A medically meaningful change in lung function was defined as an improvement in % predicted DLCO or FVC by ≥10%. They found that patients with an untreated patients with an abnormal BAL did significantly worse in terms of lung function compared with treated patients with an abnormal BAL. Survival was the secondary endpoint. The survival rate in the study was greater among patients with a normal BAL than among untreated patients with an abnormal BAL. The major cause of death was from progressive restrictive lung disease, with or without pulmonary hypertension. The conclusion of this study was that patients with BAL-defined active lung disease experienced lung function decline and an increased mortality compared with those with normal BAL studies. This was one of the first papers to link survival with abnormal BAL findings in scleroderma patients with active interstitial lung disease.
Now, in revisiting Mrs. K.K.’s case, would a BAL be useful to diagnose FA?In summary, this is a woman with rapid-onset, diffused scleroderma of short disease duration, who had an early progressive reduction in her % predicted FVC of 56%. In addition to an abnormal PFT, she had an abnormal HRCT of her chest. Let’s closely look at her most recent HRCT chest scan again and compare it with a CT scan from another patient who has FA.

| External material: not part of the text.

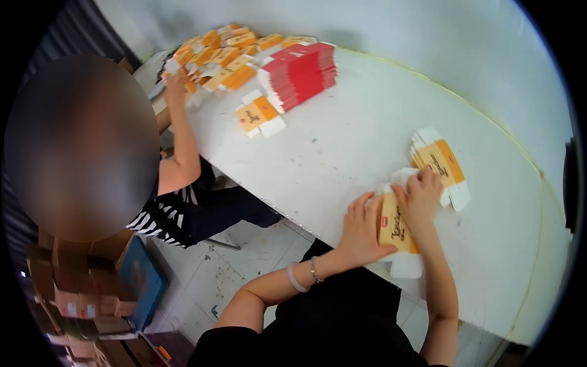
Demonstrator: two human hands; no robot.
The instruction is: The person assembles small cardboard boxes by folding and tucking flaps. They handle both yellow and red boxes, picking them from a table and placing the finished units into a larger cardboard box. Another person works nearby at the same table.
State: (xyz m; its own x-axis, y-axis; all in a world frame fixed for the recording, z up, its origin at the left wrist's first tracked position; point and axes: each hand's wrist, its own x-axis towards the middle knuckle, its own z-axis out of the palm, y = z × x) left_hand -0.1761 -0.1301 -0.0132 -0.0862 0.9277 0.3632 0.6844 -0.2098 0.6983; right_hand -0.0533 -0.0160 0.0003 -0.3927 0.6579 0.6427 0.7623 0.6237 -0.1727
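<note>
Near the table's front edge lies a partly folded yellow-and-orange carton [396,231] with dark lettering, its white flaps out at both ends. My left hand [359,231] grips its left side, the thumb low on the front panel and the fingers along the edge. From the right, my right hand [420,199] holds its upper end, thumb on the panel and fingers bent by a white flap. Just beyond that hand rests a small stack of flat cartons [445,164] of the same kind.
A row of red-and-white flat cartons [302,73] stands farther left, beside a single flat yellow carton [260,114]. Behind it are piled yellow cartons [226,55]. Another person's hand [176,82] reaches there. Brown boxes [85,275] and a blue platform [140,281] are at lower left.
</note>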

On Ms KK’s high-resolution CT scan, the interstitial markings sparing the bases.The image on the left is of Ms KK’s HRCT scan and the image on the right is of a patient with FA. On the right, in this patient with FA, one can appreciate involvement of the entire lung region including at the bases. Although Ms KK’s scan was read as interstitial infiltrates, this is more of an alveolar-pattern of involvement; there is a hazy pattern. In contrast, the patient with FA was a clear interstitial pattern on the HRCT scan. In addition, if we go back to Ms KK’s history, she had a history of low-grade fevers. Because of this, coupled with the atypical high-resolution CT scan findings, a BAL could have been performed to support the diagnosis of FA. Instead, in Ms KK’s case, an open-lung biopsy was performed and revealed bronchiolitis obliterans organizing pneumonia (BOOP). She was informed that she had a good prognosis with respect to her lung disease. She was treated with Cytoxan, mainly because of her rapid skin involvement, along with prednisolone and had an excellent radiographic and symptomatic response. Her HRCT scan of her chest a year after treatment was normal.
In conclusion, arriving at a diagnosis of FA requires the use of multiple modalities, PFTs, imaging, and BAL or lung biopsy. Understanding the limitations of our diagnostic tests in working up FA is very crucial. In Ms. K.K.’s case, picking up on the atypical features on her high-resolution CT scan was essential at determining the need for BAL or lung biopsy.